(Collection entries)
━━━━━━━━━━━━━━━━

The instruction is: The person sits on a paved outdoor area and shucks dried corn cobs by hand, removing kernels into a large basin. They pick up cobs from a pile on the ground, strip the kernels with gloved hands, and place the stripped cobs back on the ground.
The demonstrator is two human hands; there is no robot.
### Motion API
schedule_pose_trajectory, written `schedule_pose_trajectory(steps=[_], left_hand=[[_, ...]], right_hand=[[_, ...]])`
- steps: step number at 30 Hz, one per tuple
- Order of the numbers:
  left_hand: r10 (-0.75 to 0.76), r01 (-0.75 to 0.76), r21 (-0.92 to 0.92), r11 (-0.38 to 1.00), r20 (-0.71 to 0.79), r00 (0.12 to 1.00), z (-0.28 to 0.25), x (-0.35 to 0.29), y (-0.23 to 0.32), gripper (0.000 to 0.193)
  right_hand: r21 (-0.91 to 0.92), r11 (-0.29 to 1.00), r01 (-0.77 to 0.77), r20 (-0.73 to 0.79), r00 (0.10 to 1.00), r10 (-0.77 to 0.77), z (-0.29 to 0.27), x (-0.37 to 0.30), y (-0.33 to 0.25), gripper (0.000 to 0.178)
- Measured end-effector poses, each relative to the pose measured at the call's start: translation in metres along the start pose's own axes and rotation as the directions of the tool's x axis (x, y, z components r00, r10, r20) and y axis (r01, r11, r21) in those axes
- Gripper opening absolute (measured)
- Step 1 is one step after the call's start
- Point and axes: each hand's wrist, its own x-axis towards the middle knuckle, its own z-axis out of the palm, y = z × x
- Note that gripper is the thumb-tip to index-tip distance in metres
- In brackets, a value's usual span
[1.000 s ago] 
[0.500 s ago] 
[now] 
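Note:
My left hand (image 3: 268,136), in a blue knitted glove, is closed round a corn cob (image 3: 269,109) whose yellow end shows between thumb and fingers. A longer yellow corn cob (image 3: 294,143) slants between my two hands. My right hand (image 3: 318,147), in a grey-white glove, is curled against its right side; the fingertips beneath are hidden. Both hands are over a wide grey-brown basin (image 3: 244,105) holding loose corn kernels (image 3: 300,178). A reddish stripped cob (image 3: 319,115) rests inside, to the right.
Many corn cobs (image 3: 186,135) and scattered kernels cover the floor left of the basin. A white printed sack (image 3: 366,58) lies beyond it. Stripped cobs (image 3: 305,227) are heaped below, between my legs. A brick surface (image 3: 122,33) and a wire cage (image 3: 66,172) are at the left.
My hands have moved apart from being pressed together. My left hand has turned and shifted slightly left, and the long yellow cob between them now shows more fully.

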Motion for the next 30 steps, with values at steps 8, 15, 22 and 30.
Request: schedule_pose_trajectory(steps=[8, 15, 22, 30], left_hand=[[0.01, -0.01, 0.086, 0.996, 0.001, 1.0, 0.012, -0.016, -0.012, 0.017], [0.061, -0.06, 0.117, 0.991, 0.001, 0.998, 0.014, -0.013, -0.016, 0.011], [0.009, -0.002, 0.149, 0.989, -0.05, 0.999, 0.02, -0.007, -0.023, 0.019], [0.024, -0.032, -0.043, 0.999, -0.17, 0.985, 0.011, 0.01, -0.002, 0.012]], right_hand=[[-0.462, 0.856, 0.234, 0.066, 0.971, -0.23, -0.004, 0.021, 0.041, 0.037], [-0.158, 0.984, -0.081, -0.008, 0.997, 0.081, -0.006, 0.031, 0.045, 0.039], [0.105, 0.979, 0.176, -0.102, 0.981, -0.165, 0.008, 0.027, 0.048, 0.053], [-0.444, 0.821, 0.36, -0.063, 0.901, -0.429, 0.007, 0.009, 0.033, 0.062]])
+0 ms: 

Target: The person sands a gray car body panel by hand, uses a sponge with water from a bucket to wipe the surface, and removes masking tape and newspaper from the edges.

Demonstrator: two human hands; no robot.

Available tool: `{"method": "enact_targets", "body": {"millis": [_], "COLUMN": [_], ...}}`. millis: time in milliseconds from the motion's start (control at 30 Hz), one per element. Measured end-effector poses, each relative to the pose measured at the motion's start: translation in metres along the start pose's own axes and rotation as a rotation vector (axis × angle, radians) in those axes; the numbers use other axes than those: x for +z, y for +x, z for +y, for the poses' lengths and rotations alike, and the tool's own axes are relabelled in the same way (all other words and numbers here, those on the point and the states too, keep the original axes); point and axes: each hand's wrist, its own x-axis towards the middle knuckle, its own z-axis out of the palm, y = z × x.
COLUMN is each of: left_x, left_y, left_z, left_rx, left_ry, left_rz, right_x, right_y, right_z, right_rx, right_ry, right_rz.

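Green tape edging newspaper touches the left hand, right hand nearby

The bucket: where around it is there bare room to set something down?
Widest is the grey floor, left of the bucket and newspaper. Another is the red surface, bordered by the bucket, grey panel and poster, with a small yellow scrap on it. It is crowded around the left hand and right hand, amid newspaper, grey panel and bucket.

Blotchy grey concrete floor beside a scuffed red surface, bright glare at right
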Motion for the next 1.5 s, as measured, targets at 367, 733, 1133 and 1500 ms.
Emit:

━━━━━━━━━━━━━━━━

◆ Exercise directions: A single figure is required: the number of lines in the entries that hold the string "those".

◆ Answer section: 2